### WORK TO COMPLETE
Nothing outside the range below should be printed. Output exactly the lines from the line with "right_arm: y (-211" to the line with "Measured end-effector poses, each", both included.
:: RECORDS PROVIDED ::
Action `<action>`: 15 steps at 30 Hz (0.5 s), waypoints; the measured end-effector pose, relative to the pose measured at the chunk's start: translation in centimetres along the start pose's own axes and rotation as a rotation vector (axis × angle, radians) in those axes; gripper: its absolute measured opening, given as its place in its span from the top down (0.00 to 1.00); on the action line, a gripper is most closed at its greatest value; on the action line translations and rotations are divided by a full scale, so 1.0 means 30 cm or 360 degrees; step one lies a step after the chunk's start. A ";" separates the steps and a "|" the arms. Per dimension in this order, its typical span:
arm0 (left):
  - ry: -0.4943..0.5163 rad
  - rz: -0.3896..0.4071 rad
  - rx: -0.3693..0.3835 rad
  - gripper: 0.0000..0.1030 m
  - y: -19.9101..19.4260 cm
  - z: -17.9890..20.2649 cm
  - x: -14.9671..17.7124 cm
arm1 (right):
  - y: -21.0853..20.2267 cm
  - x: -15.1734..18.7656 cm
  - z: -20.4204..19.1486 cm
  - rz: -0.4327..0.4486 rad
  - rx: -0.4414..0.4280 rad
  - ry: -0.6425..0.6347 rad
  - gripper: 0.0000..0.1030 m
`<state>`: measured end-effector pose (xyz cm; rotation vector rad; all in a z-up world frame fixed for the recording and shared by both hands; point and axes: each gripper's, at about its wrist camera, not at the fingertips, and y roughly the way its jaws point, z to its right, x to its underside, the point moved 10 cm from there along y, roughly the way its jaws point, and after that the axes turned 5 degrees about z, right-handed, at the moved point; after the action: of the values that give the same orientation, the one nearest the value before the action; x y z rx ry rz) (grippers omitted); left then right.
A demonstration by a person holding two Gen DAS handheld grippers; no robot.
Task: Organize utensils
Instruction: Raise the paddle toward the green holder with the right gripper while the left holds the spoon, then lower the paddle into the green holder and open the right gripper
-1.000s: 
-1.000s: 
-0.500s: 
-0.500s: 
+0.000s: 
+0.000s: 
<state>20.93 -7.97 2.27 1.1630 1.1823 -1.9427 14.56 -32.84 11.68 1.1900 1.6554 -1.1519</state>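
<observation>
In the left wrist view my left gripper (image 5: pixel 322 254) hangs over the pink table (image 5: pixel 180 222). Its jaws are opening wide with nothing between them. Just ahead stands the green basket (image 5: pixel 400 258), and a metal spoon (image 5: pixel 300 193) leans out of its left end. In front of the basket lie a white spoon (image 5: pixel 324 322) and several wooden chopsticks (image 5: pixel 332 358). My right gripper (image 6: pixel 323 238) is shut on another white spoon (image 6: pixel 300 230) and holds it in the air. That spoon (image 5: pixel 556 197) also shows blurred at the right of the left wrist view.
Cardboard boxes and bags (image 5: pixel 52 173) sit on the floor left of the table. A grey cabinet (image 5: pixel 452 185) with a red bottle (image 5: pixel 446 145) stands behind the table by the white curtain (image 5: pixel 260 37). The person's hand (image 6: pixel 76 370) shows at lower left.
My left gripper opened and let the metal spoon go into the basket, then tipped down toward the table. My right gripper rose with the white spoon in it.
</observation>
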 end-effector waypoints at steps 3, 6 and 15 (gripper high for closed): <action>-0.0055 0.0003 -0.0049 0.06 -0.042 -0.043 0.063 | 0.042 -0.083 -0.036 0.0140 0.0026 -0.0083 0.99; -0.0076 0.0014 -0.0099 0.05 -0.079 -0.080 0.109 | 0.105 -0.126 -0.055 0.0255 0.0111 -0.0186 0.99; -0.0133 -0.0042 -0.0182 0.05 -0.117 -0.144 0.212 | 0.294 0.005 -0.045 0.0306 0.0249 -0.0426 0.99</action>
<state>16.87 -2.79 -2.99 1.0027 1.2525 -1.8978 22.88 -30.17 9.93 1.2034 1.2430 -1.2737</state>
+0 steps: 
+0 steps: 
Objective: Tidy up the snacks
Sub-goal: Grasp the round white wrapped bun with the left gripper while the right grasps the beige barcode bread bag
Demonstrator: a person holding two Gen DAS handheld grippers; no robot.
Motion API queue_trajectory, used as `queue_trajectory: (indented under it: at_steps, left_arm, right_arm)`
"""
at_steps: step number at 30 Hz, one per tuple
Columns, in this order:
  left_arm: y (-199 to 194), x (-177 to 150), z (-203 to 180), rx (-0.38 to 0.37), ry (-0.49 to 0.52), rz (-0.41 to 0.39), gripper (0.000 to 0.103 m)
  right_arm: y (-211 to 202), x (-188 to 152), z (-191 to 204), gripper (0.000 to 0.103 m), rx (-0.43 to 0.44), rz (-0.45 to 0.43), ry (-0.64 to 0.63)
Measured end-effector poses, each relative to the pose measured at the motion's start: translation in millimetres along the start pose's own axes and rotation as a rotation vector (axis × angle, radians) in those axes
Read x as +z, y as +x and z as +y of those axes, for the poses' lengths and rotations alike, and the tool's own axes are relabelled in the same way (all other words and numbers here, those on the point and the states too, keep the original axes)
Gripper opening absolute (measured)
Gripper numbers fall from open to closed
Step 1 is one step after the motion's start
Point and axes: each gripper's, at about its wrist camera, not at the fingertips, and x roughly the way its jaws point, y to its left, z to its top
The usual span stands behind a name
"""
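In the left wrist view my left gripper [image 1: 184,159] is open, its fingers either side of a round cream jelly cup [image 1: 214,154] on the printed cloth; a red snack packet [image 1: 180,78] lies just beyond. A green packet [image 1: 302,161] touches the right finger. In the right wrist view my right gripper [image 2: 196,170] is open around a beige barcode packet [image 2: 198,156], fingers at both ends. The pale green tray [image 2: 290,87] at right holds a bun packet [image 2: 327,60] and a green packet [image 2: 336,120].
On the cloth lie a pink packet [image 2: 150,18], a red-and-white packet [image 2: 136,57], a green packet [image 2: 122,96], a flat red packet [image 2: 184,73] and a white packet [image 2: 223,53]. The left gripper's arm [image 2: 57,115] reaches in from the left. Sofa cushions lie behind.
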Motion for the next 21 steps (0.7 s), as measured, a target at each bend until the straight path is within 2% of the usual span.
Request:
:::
### YOUR SOLUTION
  right_arm: y (-211 to 202), x (-188 to 152), z (-191 to 204), gripper (0.000 to 0.103 m), rx (-0.43 to 0.44), rz (-0.45 to 0.43), ry (-0.64 to 0.63)
Measured end-effector poses, each relative to the pose measured at the motion's start: translation in millimetres along the start pose's own axes and rotation as a rotation vector (axis × angle, radians) in those axes

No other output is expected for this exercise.